2) Kehilangan sensoris
Melibatkan kerusakan koklea atau saraf vestibulokoklear. Selain kehilangan
konduktsi dan sensori neural, dapat juga terjadi kehilangan pendengaran campuran begitu
juga kehilangan pendengaran fungsional. Pasien dengan kehilangan suara campuran
mengalami kehilangan baik konduktif maupun sensori neural akibat disfungsi konduksi udara
maupun konduksi tulang. Kehilangan suara fungsional (atau psikogenik) bersifat inorganik
dan tidak berhubungan dengan perubahan struktural mekanisme pendengaran yang dapat
dideteksi biasanya sebagai manifestasi gangguan emosional.
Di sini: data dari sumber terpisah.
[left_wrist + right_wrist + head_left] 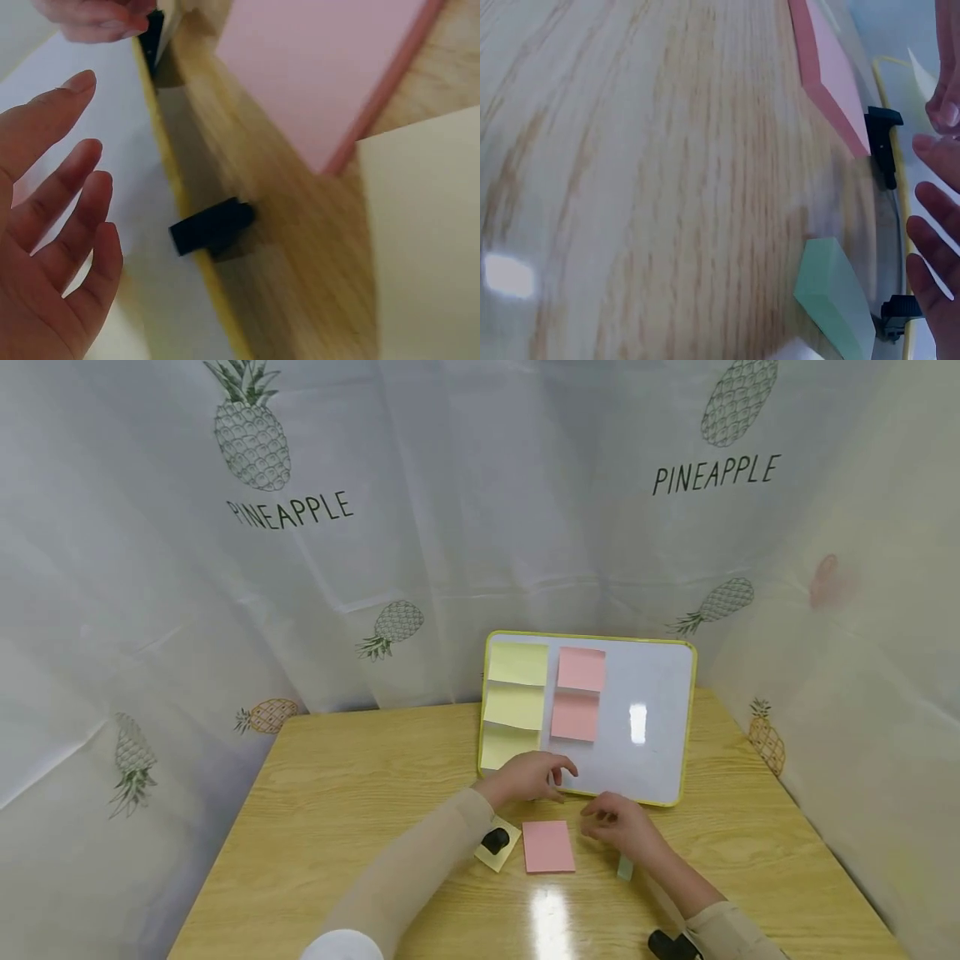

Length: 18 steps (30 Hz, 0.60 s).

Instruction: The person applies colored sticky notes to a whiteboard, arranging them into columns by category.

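A whiteboard [648, 727] with a yellow rim leans at the back of the table. Several yellow sticky notes [517, 663] form a column on its left side, with two pink sticky notes [581, 669] beside them. My left hand [527, 776] hovers before the board's lower edge, fingers loosely bent and holding nothing; the left wrist view shows the same spread fingers [88, 196]. My right hand [618, 827] is just below the board's bottom rim, its relaxed fingers [931, 240] empty. Between and below the hands lies a pink note pad [548, 847].
A yellow note pad [495, 853] lies under the left wrist, partly hidden by the wrist camera. A green pad [832, 292] sits below the right hand. Black clips [212, 226] grip the board's lower rim. A pineapple-print curtain [480, 527] hangs behind the wooden table [352, 768].
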Tool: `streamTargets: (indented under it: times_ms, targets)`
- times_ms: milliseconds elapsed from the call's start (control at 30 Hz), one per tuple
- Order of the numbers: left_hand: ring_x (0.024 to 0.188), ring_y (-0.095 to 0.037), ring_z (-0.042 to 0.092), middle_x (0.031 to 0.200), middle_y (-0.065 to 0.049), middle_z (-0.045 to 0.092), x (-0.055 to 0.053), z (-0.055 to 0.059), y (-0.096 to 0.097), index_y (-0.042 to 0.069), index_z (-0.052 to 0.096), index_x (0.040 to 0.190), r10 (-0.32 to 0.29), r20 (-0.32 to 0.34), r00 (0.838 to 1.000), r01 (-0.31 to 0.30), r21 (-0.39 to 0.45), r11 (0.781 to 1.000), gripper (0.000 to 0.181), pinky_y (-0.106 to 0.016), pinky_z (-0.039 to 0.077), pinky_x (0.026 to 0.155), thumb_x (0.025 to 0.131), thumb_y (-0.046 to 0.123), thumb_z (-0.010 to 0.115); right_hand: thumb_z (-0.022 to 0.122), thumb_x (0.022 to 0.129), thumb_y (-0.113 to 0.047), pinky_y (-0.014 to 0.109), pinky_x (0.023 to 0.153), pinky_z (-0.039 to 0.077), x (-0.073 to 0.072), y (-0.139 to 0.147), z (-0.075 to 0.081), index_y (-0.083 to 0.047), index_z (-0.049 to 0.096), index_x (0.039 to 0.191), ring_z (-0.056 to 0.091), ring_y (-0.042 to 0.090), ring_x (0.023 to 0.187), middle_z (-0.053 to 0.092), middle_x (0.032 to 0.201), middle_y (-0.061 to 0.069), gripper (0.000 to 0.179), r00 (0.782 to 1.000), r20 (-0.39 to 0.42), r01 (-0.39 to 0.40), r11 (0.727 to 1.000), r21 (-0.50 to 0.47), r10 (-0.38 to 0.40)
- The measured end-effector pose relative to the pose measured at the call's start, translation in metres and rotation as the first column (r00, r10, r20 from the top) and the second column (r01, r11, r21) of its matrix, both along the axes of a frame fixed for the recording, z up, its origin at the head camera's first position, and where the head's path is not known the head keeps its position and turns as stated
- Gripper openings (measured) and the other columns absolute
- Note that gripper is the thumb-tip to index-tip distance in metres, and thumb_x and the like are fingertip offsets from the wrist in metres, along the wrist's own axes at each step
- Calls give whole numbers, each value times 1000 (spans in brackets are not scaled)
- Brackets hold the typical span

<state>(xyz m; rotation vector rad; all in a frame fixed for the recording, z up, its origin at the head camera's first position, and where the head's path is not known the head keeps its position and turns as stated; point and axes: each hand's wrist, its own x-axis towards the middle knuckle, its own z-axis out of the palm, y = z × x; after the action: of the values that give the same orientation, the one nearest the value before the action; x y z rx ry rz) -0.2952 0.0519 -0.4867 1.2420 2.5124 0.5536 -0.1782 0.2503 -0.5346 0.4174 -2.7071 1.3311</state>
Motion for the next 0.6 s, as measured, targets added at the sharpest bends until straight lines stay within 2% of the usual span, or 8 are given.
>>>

Tanda awal kehilanagan pendengaran bisa meliputi tinikus,peningkatan
ketidakmampuan mendengar pada pertemuan kelompok dan perlu mengeraskan volume
televisi,literatur (paparella et al,1991) menyatakan bahwa 25% orang berusia antara 65 dan
74 tahun dan 50% orang berusia diatas 75 tahun mengalami kesulitan pendengaran
penyebabnya tidak diketahui dan hubungannya dengan diet, metabolisme, arteriosklerosis,
stress, dan keturunan tidak konsisten.
Faktor lain yang mempengaruhi pendengaran pada populasi manusia seperti
pemajanan sepanjang hidup terhadap suara keras (mis.senjata api,mesin berat,gergaji
mesin),beberapa obat seperti aminoglikposida dan bahkan aspirin mempunyai efek ototoksik
karena gangguan ginjal dapat menyebabakan pelambatan ekskresi obat pada manusia.Banyak
manula menelan auinin untuk mengatasi kram tungkai,yang dapat mengakibatkan hilangnya
pendengaran faktor psikogenik dan proses penyakit lainnya (mis.diabetes) juga sebagian
dapat menimbulkan kehilangan pendengaran sensorineiural.